Mechanics

A refactoring consists of many small, technical steps. Together, these are called the mechanics. If you follow the mechanics closely like a cookbook recipe, you should be able to learn the refactoring without much trouble.

1. Identify all occurrences of code that create or obtain the collaborator.
   
   
2. Apply the Extract Method refactoring to this creation code, creating the factory method (discussed on page 110 of Fowler's book; see the Resources section for more information).
   
   
3. Assure that the factory method is accessible to the target object and its subclasses. (in the Java language, use the protected keyword).
   
   
4. In your test code, create a mock object implementing the same interface as the collaborator.
   
   
5. In your test code, create a specialization object that extends (specializes) the target.
   
   
6. In the specialization object, override the creation method to return a mock object that accommodates your test.
   
   
7. Optional: create a unit test to assure that the original target object's factory method still returns the correct, non-mock object.

Example: ATM

Imagine you are writing the tests for a bank's Automatic Teller Machine. One of those tests might look like Listing 2:

  public void testCheckingWithdrawal() {
    float startingBalance = balanceForTestCheckingAccount();

    AtmGui atm = new AtmGui();
    insertCardAndInputPin(atm);

    atm.pressButton("Withdraw");
    atm.pressButton("Checking");
    atm.pressButtons("1", "0", "0", "0", "0");
    assertContains("$100.00", atm.getDisplayContents());
    atm.pressButton("Continue");

    assertEquals(startingBalance - 100, 
balanceForTestCheckingAccount());
  }

In addition, the matching code inside the AtmGui class might look like Listing 3:

  private Status doWithdrawal(Account account, float amount) {
    Transaction transaction = new Transaction();
    transaction.setSourceAccount(account);
    transaction.setDestAccount(myCashAccount());
    transaction.setAmount(amount);
    transaction.process();
    if (transaction.successful()) {
      dispense(amount);
    }
    return transaction.getStatus();
  }

This approach will work, but it has an unfortunate side effect: the checking account balance is lower than when the test started, making other testing more difficult. There are ways to solve that, but they all increase the complexity of the tests. Worse, this approach also requires three round trips to the system in charge of the money.

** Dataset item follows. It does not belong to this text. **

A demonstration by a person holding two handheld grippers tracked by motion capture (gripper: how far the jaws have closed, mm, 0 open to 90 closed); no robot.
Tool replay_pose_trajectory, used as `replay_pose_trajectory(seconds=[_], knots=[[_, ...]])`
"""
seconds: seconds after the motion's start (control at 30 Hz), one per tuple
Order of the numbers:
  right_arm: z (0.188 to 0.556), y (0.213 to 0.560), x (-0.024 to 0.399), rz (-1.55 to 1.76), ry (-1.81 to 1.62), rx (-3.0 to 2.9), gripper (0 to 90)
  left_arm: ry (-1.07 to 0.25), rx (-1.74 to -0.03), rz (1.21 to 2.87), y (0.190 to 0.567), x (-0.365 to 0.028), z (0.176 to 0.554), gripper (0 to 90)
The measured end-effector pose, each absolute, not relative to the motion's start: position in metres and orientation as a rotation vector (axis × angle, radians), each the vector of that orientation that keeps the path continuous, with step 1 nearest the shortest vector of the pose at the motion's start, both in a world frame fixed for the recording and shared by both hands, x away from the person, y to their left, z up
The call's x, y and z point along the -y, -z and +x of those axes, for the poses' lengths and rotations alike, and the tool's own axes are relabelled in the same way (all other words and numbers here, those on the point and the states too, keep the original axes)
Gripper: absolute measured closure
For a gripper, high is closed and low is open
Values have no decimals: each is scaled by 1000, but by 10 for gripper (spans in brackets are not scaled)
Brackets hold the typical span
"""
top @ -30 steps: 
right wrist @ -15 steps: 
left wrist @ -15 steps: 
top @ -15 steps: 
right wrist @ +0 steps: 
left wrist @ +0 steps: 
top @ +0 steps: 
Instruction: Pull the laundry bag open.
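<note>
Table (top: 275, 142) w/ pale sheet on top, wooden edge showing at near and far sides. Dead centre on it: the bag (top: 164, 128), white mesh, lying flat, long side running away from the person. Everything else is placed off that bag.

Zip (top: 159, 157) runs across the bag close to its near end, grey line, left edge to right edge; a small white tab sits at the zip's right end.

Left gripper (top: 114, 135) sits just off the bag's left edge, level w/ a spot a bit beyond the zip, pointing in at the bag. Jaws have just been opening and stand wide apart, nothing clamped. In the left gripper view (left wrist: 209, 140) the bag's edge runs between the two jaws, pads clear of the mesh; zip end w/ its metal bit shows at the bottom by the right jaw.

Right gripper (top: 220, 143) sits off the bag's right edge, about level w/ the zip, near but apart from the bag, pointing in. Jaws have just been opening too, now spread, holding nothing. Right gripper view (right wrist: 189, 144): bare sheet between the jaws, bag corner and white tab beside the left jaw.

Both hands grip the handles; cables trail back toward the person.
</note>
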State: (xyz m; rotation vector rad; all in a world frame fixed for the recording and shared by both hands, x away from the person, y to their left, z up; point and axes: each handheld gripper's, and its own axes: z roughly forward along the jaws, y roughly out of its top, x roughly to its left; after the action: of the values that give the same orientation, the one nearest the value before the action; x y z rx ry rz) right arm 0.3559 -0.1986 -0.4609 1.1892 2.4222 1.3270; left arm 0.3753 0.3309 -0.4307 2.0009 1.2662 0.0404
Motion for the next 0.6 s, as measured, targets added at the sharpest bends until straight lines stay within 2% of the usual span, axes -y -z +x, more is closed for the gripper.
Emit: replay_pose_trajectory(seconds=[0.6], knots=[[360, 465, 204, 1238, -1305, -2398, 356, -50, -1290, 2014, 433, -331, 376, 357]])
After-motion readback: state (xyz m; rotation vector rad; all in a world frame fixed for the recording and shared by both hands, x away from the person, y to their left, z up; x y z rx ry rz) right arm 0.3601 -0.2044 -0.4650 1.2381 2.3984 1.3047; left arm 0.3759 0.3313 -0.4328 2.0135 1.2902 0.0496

To fix this problem, the first step is to refactor AtmGui to allow us to substitute a mock transaction for the real transaction, as shown in Listing 4 (compare the boldface source code to see what we're changing):

  private Status doWithdrawal(Account account, float amount) {
    Transaction transaction = createTransaction();
    transaction.setSourceAccount(account);
    transaction.setDestAccount(myCashAccount());
    transaction.setAmount(amount);
    transaction.process();
    if (transaction.successful()) {
      dispense(amount);
    }
    return transaction.getStatus();
  }
  
  protected Transaction createTransaction() {
    return new Transaction();
  }

Back inside the test class, we define the MockTransaction class as a member class, as shown in Listing 5:

  private MockTransaction extends Transaction {

    private boolean processCalled = false;

    // override process method so that no real work is done
    public void process() {
      processCalled = true;
      setStatus(Status.SUCCESS);
    }

    public void validate() {
      assertTrue(processCalled);
    }
  }

And finally, we can rewrite our test so that the tested object uses the MockTransaction class rather than the real one, as shown in Listing 6.

  MockTransaction mockTransaction;

  public void testCheckingWithdrawal() {

    mockTransaction = new MockTransaction();

    AtmGui atm = new AtmGui() {
        protected Transaction createTransaction() {
          return mockTransaction;
        }
    };

    insertCardAndInputPin(atm);

    atm.pressButton("Withdraw");
    atm.pressButton("Checking");
    atm.pressButtons("1", "0", "0", "0", "0");
    assertContains("$100.00", atm.getDisplayContents());
    atm.pressButton("Continue");

    assertEquals(100.00, mockTransaction.getAmount());
    assertEquals(TEST_CHECKING_ACCOUNT, 
mockTransaction.getSourceAccount());
    assertEquals(TEST_CASH_ACCOUNT, 
mockTransaction.getDestAccount());
    mockTransaction.validate();

}

This solution yields a test that is slightly longer, but is only concerned with the immediate behavior of the class being tested, rather than the behavior of the entire system that lies beyond the ATM's interface. That is, we no longer check that the final balance of the test account is correct; we would check that function in the unit test for the Transaction object, not the AtmGui object.

Note: According to its inventors, a mock object is supposed to perform all of its own validation inside its validate() method. In this example, for clarity, we left some of the validation inside the test method. As you grow more comfortable using mock objects, you will develop a feel for how much validation responsibility to delegate to the mock.